WORK REQUEST: Everything in the listing below should be repeated verbatim, apart from the pictures.

DATA:
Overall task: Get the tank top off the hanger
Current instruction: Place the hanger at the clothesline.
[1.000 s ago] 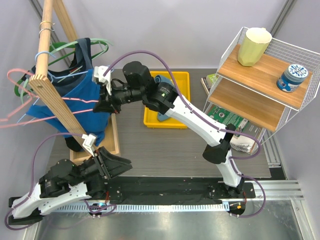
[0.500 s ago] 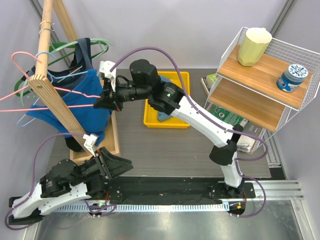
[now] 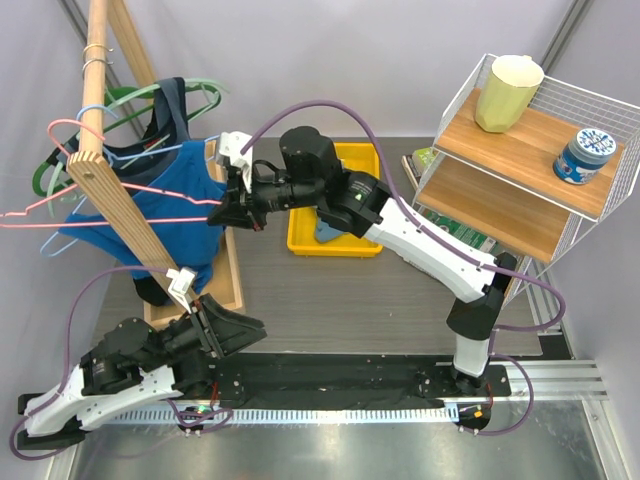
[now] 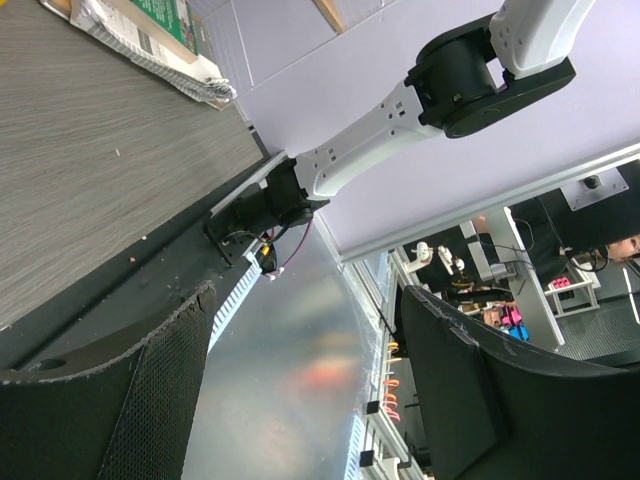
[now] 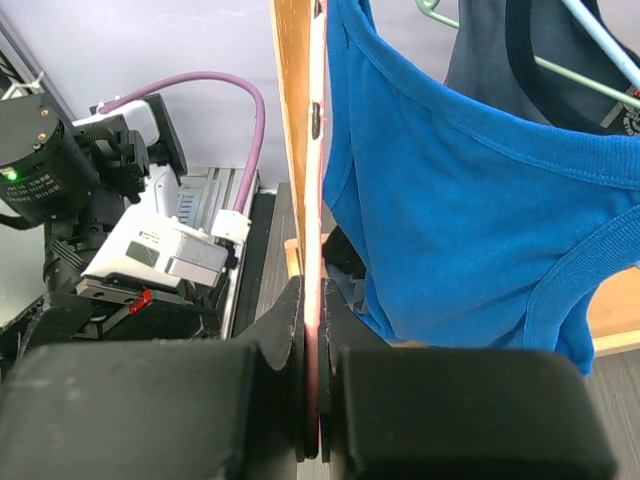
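Observation:
A blue tank top (image 3: 150,205) hangs on a pink wire hanger (image 3: 190,200) at the wooden rack (image 3: 110,195) on the left. My right gripper (image 3: 228,212) is at the tank top's right side and is shut on the hanger's wire. In the right wrist view the jaws (image 5: 314,300) pinch the pink hanger (image 5: 316,200) edge-on, with the blue tank top (image 5: 460,200) just to its right. My left gripper (image 3: 235,330) rests low near the arm bases, open and empty. It also shows open in the left wrist view (image 4: 305,300).
A dark tank top (image 3: 168,110) on a green hanger (image 3: 200,92) hangs behind the blue one. The rack's wooden base (image 3: 232,280) lies under the clothes. A yellow tray (image 3: 300,243) sits mid-table. A wire shelf (image 3: 520,170) with a cup and a tin stands at the right.
My right gripper has moved right and slightly nearer, pulling the pink hanger and the blue tank top along with it. The left arm has not moved.

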`<state>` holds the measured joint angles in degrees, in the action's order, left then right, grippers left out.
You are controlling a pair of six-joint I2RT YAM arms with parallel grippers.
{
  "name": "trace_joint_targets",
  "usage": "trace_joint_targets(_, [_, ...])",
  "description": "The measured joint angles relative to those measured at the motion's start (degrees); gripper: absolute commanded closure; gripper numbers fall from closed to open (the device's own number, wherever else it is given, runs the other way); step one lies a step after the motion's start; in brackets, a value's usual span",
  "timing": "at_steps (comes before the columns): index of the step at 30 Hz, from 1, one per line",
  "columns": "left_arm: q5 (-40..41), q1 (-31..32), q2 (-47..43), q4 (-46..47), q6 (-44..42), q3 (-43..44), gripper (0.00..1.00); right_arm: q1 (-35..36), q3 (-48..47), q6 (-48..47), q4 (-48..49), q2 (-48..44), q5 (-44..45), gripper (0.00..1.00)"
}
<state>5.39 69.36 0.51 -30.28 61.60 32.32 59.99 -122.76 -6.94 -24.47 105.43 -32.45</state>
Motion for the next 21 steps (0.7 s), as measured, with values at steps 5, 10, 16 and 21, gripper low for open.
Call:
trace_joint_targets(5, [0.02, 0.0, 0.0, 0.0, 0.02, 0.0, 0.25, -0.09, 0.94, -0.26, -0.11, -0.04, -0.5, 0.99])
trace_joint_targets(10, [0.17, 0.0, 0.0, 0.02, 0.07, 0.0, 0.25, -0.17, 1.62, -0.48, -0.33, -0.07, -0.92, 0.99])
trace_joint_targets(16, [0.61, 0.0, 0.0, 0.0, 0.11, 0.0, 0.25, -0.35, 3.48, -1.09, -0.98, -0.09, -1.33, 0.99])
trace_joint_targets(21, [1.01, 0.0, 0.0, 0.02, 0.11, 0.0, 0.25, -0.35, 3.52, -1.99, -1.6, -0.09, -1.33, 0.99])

FINISHED EXERCISE:
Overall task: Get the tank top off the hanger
Current instruction: Place the hanger at the clothesline.
[1.000 s ago] 
[0.500 s ago] 
[now] 
[now] 
[now] 
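Observation:
A blue tank top (image 3: 150,205) hangs on a pink wire hanger (image 3: 190,200) at the wooden rack (image 3: 110,195) on the left. My right gripper (image 3: 228,212) is at the tank top's right side and is shut on the hanger's wire. In the right wrist view the jaws (image 5: 314,300) pinch the pink hanger (image 5: 316,200) edge-on, with the blue tank top (image 5: 460,200) just to its right. My left gripper (image 3: 235,330) rests low near the arm bases, open and empty. It also shows open in the left wrist view (image 4: 305,300).
A dark tank top (image 3: 168,110) on a green hanger (image 3: 200,92) hangs behind the blue one. The rack's wooden base (image 3: 232,280) lies under the clothes. A yellow tray (image 3: 300,243) sits mid-table. A wire shelf (image 3: 520,170) with a cup and a tin stands at the right.
My right gripper has moved right and slightly nearer, pulling the pink hanger and the blue tank top along with it. The left arm has not moved.
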
`<state>` holds the measured joint angles in degrees, in the action's order, left then right, grippers left out.
You are controlling a pair of six-joint I2RT YAM arms with parallel grippers.
{
  "name": "trace_joint_targets",
  "usage": "trace_joint_targets(_, [_, ...])",
  "description": "The measured joint angles relative to those measured at the motion's start (degrees); gripper: absolute commanded closure; gripper numbers fall from closed to open (the device's own number, wherever else it is given, runs the other way); step one lies a step after the motion's start; in brackets, a value's usual span",
  "timing": "at_steps (comes before the columns): index of the step at 30 Hz, from 1, one per line",
  "columns": "left_arm: q5 (-40..41), q1 (-31..32), q2 (-47..43), q4 (-46..47), q6 (-44..42), q3 (-43..44), gripper (0.00..1.00); right_arm: q1 (-35..36), q3 (-48..47), q6 (-48..47), q4 (-48..49), q2 (-48..44), q5 (-44..45), gripper (0.00..1.00)"
}
<state>5.39 69.36 0.51 -30.28 61.60 32.32 59.99 -122.76 -6.94 -24.47 105.43 -32.45</state>
Motion for the next 21 steps (0.7 s), as measured, with values at steps 5, 10, 16 and 21, gripper low for open.
Call:
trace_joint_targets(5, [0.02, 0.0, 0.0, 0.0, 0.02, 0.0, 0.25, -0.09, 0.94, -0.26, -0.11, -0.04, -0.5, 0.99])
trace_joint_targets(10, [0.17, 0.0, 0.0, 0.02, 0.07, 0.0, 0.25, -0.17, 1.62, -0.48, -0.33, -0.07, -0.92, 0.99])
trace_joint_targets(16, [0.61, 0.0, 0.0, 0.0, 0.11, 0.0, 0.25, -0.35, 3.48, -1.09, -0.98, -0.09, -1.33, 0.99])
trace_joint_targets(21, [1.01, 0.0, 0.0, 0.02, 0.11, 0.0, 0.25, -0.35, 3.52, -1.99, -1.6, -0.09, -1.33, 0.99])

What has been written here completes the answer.